Auf einmal war klar - ich will den Hof von meinem Vater übernehmen. Es war wie ein Kurzschluss. Aber irgendetwas in mir war sehr überzeugt von dieser doch etwas verrückten Idee. Noch etwas grösser waren jedoch meine Zweifel: Schaffe ich das? Ich bin doch eine Frau. Das ist ein Männerberuf, der viel Muskelkraft beansprucht! Was wenn das wieder so einen Furz von mir ist? Etwas, das ich heute will, und morgen schon wieder etwas anderes im Kopf habe? Bin ich bereit für so ein riesiges Commitment? Bin ich bereit, viel Freizeit gegen viel körperliche Arbeit einzutauschen? Nur ein paar wenige Tage pro Jahr in die Ferien zu verreisen? Mein Lebensmittelpunkt an einem Ort zu haben? «Zurück nach Hause» zu gehen, obwohl ich immer weit weg von zuhause wollte? Ich habe vor nichts mehr Angst, wie vor dem Definitiven - und das ist ja sowas von einem definitiven Schritt! Will ich den ganzen Tag draussen arbeiten? Kann ich es? Ich habe keine Ahnung von Maschinen – woher auch? Das Gedanken-Karussell drehte sich in Endlosschlaufen…
Und doch war und bin ich heute immer noch davon überzeugt: Ich kann mir nichts Sinnvolleres vorstellen, als ein kleines Stück Land auf dieser riesengrossen Welt zu besitzen. Ich will es so bewirtschaften, als dass es so wenig wie möglich zu Schaden kommt. Vielmehr, das kleine Stück Erde bestmöglich in Einklang mit der Natur für die menschliche Ernährung zu sichern. Oder dieses Land so zu gestalten und diese Veränderung zu sein, die man auf der Welt gerne sehen würde. Denn ich bin überzeugt, dass auch im ganz kleinen Rahmen, die ganz grossen Veränderungen überhaupt erst möglich werden.
Auch wenn dies ein bisschen sehr «weltverbesserischer» daherkommt – ich glaube es gibt keine vielseitigere und sinnvollere Arbeit, wie die eines volkstümlich «einfachen Bauers». Denn er hat’s in der Hand. Der Landwirt versorgt uns mit Lebensmittel. Und Lebensmittel konsumieren wir alle. Jeder von uns und dies jeden Tag.
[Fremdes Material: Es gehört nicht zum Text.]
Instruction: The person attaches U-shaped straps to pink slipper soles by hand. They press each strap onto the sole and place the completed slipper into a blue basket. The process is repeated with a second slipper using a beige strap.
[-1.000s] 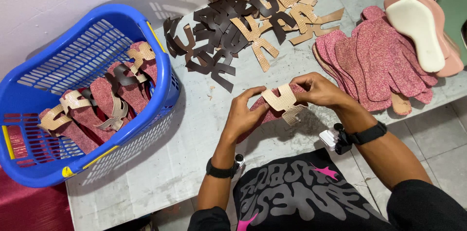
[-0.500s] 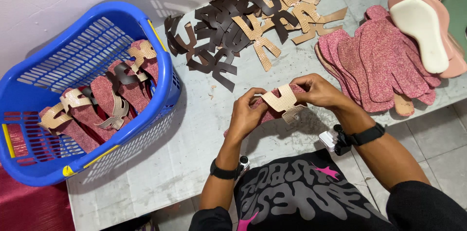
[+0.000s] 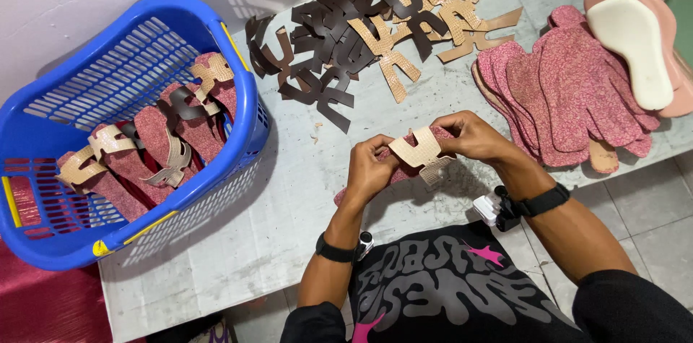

Ich will wissen, woher meine Lebensmittel kommen und wie sie produziert werden. Als Landwirtin habe ich das Verständnis und Wissen, wie wir unsere Böden und Pflanzen bestmöglichst behandeln. Wir haben die Kontrolle darüber. Nicht ausschliesslich, aber wir können viel mitlenken. Und das ist das Wunderbare. Wir Landwirte gestalten die Landschaft und produzieren gesunde Lebensmittel für dich und mich. Jede Frucht, jedes Gemüse, jedes Stück Fleisch hat seine ganz eigene Geschichte. Und wenn du dich dafür interessierst, erzähle ich dir auch gerne diese Geschichte vom Produkt, das wir hier auf dem Hof produzieren. Aber das ein anderes Mal. Oder gerne im persönlichen Austausch.
Eins noch abschliessend: Es war wohl die schwierigste Entscheidung meines bisherigen Lebens. Aber die Beste. Damit soll nicht gesagt sein, dass mein eingeschlagener Weg einfach werden wird. Es wird alles andere als das. Und die Ehrfurcht vor diesen riesigen Aufgabe, einen Hof zu übernehmen und ihn zu führen macht mir auch richtig viel Angst. Aber es fühlt sich so unglaublich richtig an, mich auf diesen Weg zu begeben. Ich freue mich auf den noch langen Weg, all meine Ideen und Wünsche an die Landwirtschaft in Taten umzusetzen…
So darf der Hof Langwies in Ringlikon bald in die 15. Generation wechseln und weiterleben.